Her family honors her great-grandmother Shirley Hill, who had been an important part of her life, as well as close family friends Raina Esparza and Dominic Palacio.

Students were invited to take pictures of their loved ones to school to place on the altar for the Day of the Dead.

“You also get to share — and other people get to share with you — the people who have been in your life,” said Janessa.

Through the many colorful projects, the teachers showed students this holiday isn’t a “macabre event,” said Koch.

It’s a time for memories and a celebration of lives.

The Day of the Dead projects tie in with the theme Koch and Wendland chose for students to study in art this year.

After exploring Asian art last school year, the teachers are now featuring North American art and artists, including local artists.

Students recently visited artist Tom Corbin’s studio in Kansas City, Kan., and learned about bronze sculpture.

Both Wendland and Koch work at the Nelson-Atkins Museum of Art in Kansas City, Mo., as teachers in the Ford Learning Center.

They love sharing art with the students of Holy Name.

“For us, it’s more than learning how to cut, glue and color,” said Koch. “We want to show where art fits in.”

They hope the geographical theme — and even sometimes offering snacks from the regions they’re studying — can create lasting memories of a culture for the students.

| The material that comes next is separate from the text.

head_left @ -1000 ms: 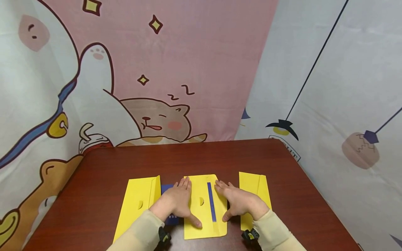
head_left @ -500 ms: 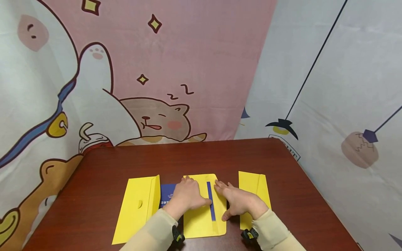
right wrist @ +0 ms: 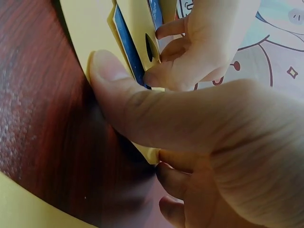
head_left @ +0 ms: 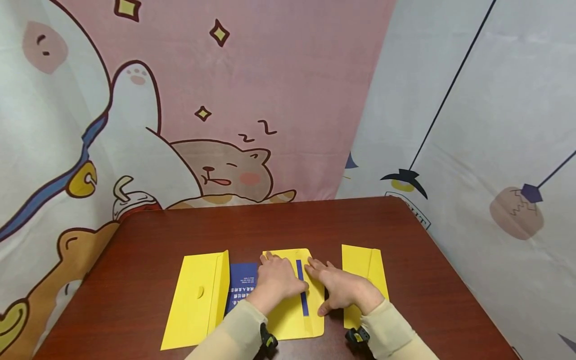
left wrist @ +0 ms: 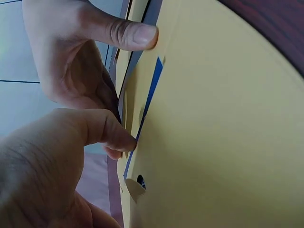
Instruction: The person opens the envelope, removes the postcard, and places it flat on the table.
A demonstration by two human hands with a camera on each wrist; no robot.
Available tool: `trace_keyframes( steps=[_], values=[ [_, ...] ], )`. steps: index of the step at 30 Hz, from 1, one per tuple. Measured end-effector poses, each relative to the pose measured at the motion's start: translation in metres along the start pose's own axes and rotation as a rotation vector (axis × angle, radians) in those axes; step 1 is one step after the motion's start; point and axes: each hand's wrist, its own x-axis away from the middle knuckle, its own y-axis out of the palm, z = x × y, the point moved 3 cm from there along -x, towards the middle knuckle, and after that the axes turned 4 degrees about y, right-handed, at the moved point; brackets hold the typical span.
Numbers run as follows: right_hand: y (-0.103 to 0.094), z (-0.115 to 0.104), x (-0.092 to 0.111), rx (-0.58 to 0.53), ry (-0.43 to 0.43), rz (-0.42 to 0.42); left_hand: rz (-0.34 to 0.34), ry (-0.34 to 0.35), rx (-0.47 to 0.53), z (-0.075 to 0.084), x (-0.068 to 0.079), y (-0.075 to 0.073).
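A yellow paper envelope [head_left: 288,320] lies flat on the table before me, with a narrow blue strip [head_left: 305,305] showing along its opening. My left hand [head_left: 279,280] is over its left half, the thumb touching the blue strip and the other fingers towards the far edge. In the left wrist view a half-moon cut [left wrist: 137,187] shows something dark behind it. Along the envelope's right edge rests my right hand [head_left: 343,287], fingers at the far corner and thumb near the lower right. The right wrist view has that thumb [right wrist: 107,69] on the envelope's edge.
A second yellow envelope [head_left: 191,295], its flap slightly raised, lies to the left. Beside it a blue booklet [head_left: 243,277] with white print is partly covered. Another yellow envelope [head_left: 360,262] lies right, partly behind my right hand. The brown table [head_left: 252,225] meets a printed cloth backdrop.
My left hand has shifted right across the middle envelope, its thumb going from the lower left part onto the blue strip. More of the blue booklet shows. The right hand has hardly moved.
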Motion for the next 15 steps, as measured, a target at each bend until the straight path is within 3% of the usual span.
trace_keyframes(
  steps=[7,15],
  values=[
    [-0.0006,-0.0004,-0.0006,-0.024,-0.011,-0.016,-0.007,0.007,0.029,-0.0022,-0.0009,-0.0008],
    [0.0041,-0.0043,-0.005,0.023,0.013,0.05,-0.004,0.049,0.107,-0.0058,0.0008,-0.0044]
  ],
)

Janessa enjoys studying the same theme as her sister who is in first grade — but through different types of projects tailored to the different grades.

The sisters talk at home about what they’re studying.

“We have two great teachers, and they’re always willing to help you and teach you,” said Janessa.

Emilio agreed.

Learning to create skeletons for the Day of the Dead also gave the students a foundation for how to draw the human body.

The lessons keep him interested — especially the mystery projects.

“Mrs. Wendland — when we’re making stuff — doesn’t always tell us what it is until we’re done with it,” he said.

To the kids, art presents a way to express themselves.

“You know what it means, and it’s yours forever,” added Janessa. “You get to show your own unique way.”